Work instructions:
In the material below, find every line containing "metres" and copy that line.

Material provided:
- - -
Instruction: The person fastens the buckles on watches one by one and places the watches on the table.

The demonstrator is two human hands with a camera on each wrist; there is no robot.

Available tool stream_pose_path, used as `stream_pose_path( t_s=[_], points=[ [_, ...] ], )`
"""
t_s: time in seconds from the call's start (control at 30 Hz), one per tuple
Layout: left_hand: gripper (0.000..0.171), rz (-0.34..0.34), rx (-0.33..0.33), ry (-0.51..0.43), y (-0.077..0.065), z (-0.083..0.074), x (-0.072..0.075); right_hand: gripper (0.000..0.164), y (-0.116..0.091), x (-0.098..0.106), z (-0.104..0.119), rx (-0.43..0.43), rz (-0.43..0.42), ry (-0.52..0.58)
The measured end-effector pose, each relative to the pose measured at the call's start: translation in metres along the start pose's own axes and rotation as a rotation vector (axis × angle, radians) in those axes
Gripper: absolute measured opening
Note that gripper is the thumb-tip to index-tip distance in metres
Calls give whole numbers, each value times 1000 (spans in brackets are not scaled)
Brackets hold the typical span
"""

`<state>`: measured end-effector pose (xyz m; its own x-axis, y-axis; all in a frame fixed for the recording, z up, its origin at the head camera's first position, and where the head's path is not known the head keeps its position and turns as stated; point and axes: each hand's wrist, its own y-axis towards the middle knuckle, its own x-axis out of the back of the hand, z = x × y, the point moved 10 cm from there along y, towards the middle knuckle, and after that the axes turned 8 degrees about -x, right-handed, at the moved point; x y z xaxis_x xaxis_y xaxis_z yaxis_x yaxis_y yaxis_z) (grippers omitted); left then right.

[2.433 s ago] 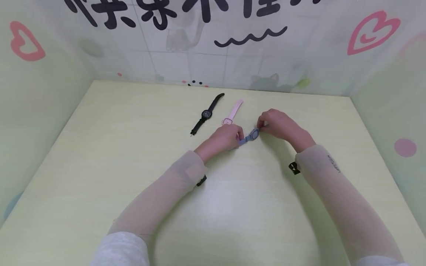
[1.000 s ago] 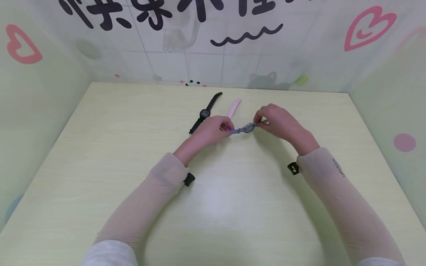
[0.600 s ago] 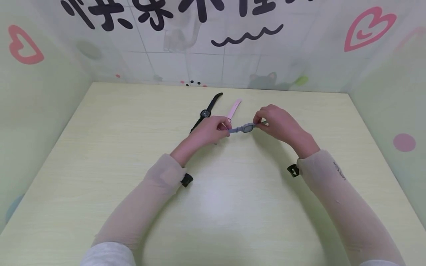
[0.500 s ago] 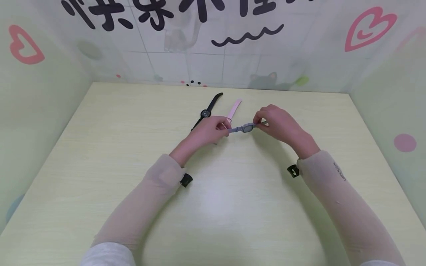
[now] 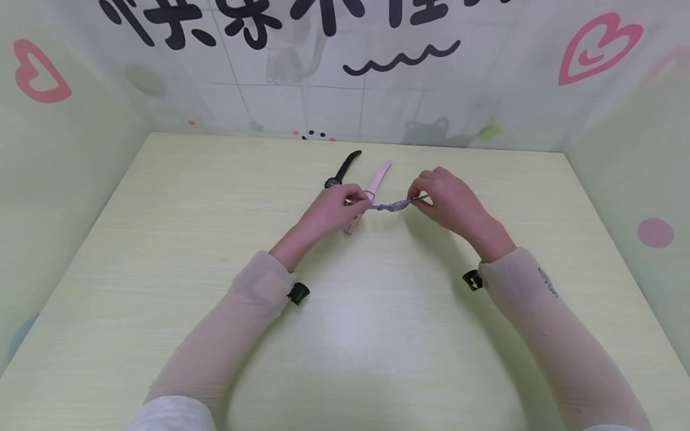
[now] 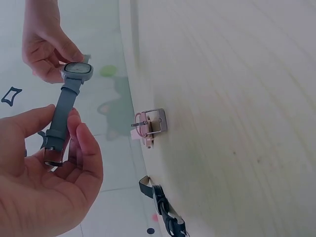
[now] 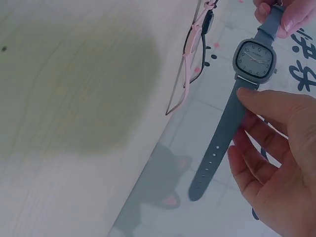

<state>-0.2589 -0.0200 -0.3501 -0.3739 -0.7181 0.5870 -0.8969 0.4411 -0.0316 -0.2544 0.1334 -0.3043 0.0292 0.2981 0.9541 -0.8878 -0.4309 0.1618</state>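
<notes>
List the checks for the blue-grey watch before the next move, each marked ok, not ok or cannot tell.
1. Left hand holding the buckle end of the blue-grey watch: ok.
2. Right hand pinching the strap beside the case: ok.
3. Watch lifted off the table: ok.
4. Strap fastened: not ok; its holed end is free of the buckle.
5. Black watch fully visible from the head: not ok; the left hand covers part.
6. Case back undamaged: cannot tell; hidden.
</notes>
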Motion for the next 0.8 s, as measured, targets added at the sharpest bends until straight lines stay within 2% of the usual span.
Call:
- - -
Written answer:
The measured end-effector pose, each relative to the pose measured at the call's start: translation in metres along the start pose's own axes and rotation as a rotation vector (axis × angle, radians) in those axes
Note that gripper is the thumb-tip to index-tip distance in metres

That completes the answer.